- **PROVIDED DATA**:
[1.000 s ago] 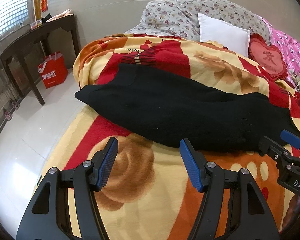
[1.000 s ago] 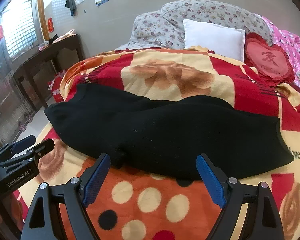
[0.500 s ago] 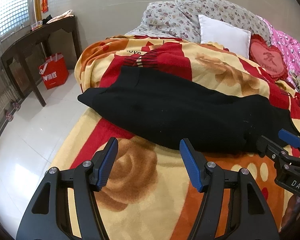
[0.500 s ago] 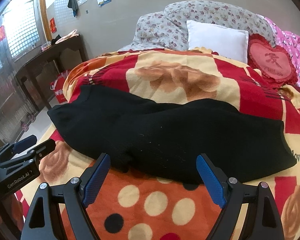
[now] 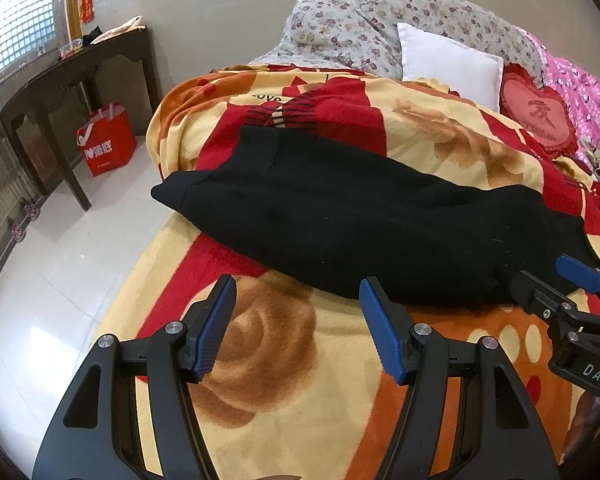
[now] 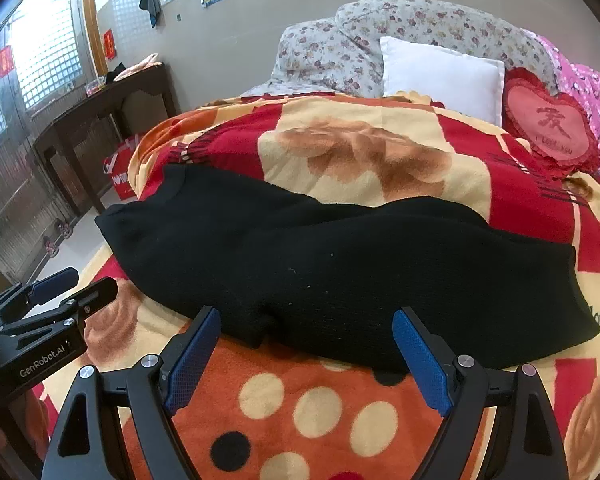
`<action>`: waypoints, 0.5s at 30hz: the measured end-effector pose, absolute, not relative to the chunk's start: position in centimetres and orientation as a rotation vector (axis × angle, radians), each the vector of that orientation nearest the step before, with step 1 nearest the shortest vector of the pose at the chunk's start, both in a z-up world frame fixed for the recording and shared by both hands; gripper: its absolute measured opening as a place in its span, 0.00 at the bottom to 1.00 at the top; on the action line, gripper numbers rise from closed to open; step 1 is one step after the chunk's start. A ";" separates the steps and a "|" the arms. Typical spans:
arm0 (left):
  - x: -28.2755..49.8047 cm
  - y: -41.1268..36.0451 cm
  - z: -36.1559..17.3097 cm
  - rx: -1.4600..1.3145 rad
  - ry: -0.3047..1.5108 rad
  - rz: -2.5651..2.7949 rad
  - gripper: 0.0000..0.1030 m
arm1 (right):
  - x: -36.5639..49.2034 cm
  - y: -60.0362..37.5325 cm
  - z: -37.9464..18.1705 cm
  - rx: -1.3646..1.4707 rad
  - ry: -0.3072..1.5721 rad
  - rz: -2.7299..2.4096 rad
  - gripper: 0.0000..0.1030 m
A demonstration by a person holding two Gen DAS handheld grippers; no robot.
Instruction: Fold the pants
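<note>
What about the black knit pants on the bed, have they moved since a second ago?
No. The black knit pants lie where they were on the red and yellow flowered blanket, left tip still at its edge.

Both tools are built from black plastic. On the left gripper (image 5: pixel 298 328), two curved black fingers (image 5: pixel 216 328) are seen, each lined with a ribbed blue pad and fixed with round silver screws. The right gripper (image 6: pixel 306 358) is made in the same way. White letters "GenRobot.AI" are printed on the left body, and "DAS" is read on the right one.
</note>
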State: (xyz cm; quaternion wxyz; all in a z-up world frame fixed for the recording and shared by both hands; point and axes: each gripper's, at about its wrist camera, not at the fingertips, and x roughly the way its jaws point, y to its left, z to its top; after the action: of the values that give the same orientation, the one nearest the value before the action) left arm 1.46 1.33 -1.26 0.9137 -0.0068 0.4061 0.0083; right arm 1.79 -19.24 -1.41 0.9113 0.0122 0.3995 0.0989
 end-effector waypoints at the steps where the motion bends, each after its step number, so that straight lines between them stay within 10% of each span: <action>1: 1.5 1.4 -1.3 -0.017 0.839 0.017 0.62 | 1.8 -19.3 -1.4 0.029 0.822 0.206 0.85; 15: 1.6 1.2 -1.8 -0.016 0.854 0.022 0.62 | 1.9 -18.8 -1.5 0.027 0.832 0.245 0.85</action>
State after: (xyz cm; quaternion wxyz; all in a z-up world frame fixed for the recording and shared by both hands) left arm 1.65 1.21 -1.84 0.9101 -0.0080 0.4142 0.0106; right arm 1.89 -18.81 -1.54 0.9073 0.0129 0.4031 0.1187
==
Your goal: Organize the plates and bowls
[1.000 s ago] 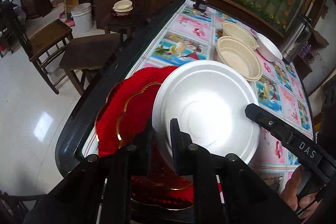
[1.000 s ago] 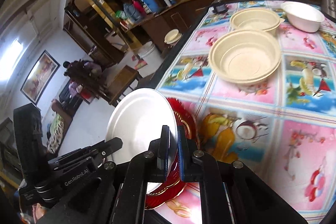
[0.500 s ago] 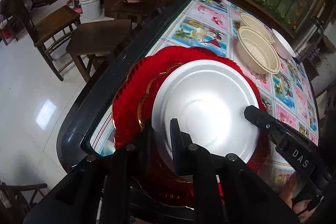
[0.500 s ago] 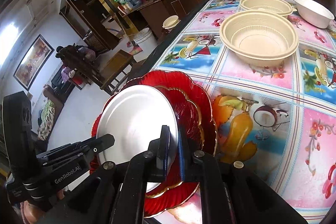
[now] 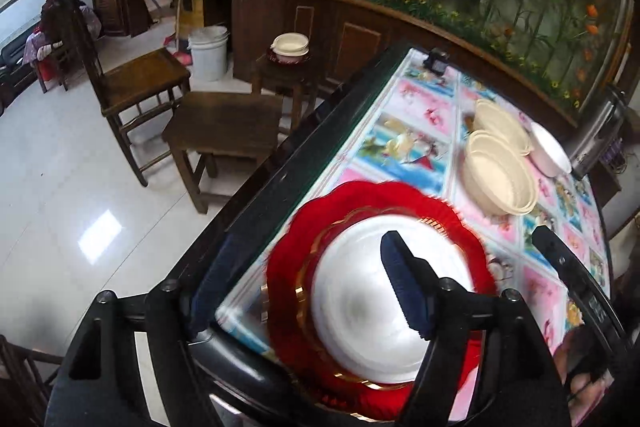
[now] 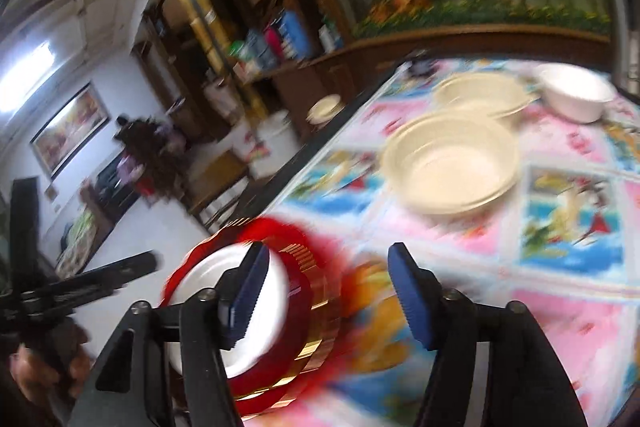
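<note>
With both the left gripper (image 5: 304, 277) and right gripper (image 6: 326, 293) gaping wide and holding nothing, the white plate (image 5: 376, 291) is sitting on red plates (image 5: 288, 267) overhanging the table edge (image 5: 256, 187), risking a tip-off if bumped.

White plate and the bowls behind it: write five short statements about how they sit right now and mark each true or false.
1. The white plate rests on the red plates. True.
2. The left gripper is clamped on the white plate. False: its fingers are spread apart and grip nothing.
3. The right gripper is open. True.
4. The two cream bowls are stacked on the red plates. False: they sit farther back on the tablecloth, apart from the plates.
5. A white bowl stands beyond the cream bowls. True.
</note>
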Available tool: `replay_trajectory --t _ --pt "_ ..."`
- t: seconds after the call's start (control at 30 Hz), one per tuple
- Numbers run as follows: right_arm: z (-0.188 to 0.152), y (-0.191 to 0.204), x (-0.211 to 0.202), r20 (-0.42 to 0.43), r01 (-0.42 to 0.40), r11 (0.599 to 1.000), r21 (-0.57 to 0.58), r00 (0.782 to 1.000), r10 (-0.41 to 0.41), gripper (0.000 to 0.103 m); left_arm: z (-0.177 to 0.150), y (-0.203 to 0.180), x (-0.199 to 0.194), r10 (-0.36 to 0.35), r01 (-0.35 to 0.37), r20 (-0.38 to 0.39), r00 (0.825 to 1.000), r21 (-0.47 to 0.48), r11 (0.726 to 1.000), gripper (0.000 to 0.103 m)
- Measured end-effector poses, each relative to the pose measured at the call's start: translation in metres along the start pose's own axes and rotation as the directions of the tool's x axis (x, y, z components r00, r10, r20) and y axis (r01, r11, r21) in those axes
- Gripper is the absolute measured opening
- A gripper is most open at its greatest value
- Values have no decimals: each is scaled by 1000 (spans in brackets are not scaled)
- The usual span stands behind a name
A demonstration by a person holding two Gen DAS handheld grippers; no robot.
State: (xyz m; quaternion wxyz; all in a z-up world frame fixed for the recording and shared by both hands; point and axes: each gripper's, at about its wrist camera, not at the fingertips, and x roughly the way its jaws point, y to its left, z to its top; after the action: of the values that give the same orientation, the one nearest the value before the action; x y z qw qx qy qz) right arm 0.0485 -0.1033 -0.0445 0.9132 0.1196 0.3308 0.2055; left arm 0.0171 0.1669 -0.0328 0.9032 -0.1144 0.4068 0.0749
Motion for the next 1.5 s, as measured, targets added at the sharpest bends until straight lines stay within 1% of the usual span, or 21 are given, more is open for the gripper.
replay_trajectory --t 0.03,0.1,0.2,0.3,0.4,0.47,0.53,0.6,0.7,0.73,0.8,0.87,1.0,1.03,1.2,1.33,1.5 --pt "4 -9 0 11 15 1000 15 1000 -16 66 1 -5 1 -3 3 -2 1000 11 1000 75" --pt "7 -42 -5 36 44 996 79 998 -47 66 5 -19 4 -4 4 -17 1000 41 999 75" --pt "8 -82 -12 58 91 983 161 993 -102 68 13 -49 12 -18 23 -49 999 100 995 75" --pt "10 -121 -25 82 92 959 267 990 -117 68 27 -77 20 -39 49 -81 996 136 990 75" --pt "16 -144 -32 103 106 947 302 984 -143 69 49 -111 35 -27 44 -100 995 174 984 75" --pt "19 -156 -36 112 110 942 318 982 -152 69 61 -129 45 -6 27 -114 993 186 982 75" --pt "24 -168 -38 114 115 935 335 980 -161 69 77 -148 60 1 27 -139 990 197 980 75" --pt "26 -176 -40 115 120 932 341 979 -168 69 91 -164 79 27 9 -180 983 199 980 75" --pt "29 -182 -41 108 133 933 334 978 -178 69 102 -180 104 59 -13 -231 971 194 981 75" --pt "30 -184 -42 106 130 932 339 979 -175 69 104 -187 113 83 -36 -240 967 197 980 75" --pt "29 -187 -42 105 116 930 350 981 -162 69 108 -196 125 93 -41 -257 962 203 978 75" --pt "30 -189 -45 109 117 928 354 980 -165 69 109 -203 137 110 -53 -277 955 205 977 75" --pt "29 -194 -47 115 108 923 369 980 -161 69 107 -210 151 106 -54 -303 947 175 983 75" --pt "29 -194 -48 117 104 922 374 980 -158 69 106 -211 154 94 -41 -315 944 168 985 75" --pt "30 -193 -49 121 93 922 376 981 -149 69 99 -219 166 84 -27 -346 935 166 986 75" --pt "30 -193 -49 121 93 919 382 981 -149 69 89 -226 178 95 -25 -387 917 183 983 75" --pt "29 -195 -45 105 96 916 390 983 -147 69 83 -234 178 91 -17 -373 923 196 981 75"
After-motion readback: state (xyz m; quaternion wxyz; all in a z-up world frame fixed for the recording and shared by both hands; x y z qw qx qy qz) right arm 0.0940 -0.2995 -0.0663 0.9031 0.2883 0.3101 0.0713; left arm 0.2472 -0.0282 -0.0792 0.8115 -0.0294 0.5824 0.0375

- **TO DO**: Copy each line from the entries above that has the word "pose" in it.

- **SOLUTION BELOW**:
`<action>`: waypoints, 0.5s at 30hz: the measured end-effector pose, absolute, not relative to the chunk's start: position in centimetres and orientation as a rotation vector (axis × angle, radians), each the vector of that orientation nearest the step before, with step 1 nearest the shortest vector of the pose at the chunk's start, both in a z-up world frame fixed for the recording and shared by both hands; gripper: its absolute measured opening as a place in its span, 0.00 at the bottom to 1.00 at the top; on the action line, gripper numbers rise from closed to open; step 1 is one step after the chunk's start. A ";" separates the steps and a "|" the arms. Typical spans:
- Measured end-effector poses, each relative to the pose measured at the call's start: translation in metres along the start pose's own axes and rotation as the directions of the tool's x axis (x, y, z components r00, r10, r20) and y axis (r01, r11, r21) in those axes

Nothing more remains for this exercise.